* Exercise details: All of the data below should be set down again verbatim, without any images.

━━━

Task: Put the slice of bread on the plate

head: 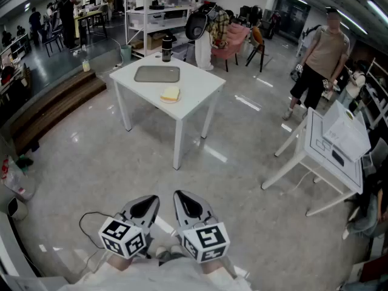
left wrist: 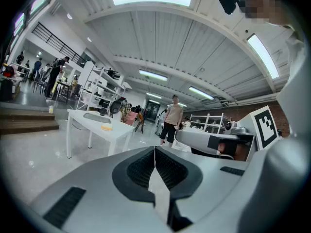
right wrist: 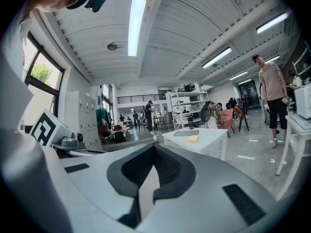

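A yellowish slice of bread [head: 170,93] lies on a white table [head: 200,86] several steps ahead, just right of a flat grey plate [head: 157,74]. My left gripper [head: 147,204] and right gripper [head: 187,200] are held low and side by side, close to the body and far from the table. Both are shut with nothing between the jaws. The left gripper view has the left gripper [left wrist: 155,152] shut, with the bread [left wrist: 106,127] and plate [left wrist: 95,116] small in the distance. From the right gripper [right wrist: 154,149], also shut, the bread [right wrist: 192,139] shows beside the plate [right wrist: 186,133].
A dark cup [head: 167,47] stands at the table's far edge. A person [head: 321,59] stands at the right behind a second white table [head: 336,144] with papers. Wooden steps [head: 54,102] run along the left. A black cable [head: 91,223] lies on the floor by my feet.
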The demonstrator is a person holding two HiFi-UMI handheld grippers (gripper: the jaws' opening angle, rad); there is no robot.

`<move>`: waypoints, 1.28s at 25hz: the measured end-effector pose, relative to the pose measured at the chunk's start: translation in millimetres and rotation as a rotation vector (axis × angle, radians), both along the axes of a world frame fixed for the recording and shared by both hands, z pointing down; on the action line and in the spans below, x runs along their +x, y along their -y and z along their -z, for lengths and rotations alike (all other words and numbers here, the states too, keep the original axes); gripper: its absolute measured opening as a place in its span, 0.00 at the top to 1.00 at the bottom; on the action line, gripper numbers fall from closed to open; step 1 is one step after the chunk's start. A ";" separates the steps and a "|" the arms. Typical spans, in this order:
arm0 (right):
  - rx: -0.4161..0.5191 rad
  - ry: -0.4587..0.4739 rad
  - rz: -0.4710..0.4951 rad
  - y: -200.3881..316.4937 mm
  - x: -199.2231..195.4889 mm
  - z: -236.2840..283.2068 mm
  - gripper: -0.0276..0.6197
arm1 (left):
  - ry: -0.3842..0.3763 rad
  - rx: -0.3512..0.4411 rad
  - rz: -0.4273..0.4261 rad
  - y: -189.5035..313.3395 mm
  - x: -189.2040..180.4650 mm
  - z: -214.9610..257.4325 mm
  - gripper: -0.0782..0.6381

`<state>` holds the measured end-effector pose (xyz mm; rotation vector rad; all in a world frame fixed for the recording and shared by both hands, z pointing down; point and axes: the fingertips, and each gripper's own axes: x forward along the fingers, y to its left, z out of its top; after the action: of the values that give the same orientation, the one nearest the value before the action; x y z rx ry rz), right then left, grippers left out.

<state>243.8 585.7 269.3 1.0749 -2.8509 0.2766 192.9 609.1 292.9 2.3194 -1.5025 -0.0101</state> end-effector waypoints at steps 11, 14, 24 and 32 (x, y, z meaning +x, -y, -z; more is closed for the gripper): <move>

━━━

* Task response:
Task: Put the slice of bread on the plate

head: 
left wrist: 
right wrist: 

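A yellowish slice of bread [head: 170,93] lies on a white table [head: 200,86] several steps ahead, just right of a flat grey plate [head: 157,74]. My left gripper [head: 147,204] and right gripper [head: 187,200] are held low and side by side, close to the body and far from the table. Both are shut with nothing between the jaws. The left gripper view has the left gripper [left wrist: 155,152] shut, with the bread [left wrist: 106,127] and plate [left wrist: 95,116] small in the distance. From the right gripper [right wrist: 154,149], also shut, the bread [right wrist: 192,139] shows beside the plate [right wrist: 186,133].
A dark cup [head: 167,47] stands at the table's far edge. A person [head: 321,59] stands at the right behind a second white table [head: 336,144] with papers. Wooden steps [head: 54,102] run along the left. A black cable [head: 91,223] lies on the floor by my feet.
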The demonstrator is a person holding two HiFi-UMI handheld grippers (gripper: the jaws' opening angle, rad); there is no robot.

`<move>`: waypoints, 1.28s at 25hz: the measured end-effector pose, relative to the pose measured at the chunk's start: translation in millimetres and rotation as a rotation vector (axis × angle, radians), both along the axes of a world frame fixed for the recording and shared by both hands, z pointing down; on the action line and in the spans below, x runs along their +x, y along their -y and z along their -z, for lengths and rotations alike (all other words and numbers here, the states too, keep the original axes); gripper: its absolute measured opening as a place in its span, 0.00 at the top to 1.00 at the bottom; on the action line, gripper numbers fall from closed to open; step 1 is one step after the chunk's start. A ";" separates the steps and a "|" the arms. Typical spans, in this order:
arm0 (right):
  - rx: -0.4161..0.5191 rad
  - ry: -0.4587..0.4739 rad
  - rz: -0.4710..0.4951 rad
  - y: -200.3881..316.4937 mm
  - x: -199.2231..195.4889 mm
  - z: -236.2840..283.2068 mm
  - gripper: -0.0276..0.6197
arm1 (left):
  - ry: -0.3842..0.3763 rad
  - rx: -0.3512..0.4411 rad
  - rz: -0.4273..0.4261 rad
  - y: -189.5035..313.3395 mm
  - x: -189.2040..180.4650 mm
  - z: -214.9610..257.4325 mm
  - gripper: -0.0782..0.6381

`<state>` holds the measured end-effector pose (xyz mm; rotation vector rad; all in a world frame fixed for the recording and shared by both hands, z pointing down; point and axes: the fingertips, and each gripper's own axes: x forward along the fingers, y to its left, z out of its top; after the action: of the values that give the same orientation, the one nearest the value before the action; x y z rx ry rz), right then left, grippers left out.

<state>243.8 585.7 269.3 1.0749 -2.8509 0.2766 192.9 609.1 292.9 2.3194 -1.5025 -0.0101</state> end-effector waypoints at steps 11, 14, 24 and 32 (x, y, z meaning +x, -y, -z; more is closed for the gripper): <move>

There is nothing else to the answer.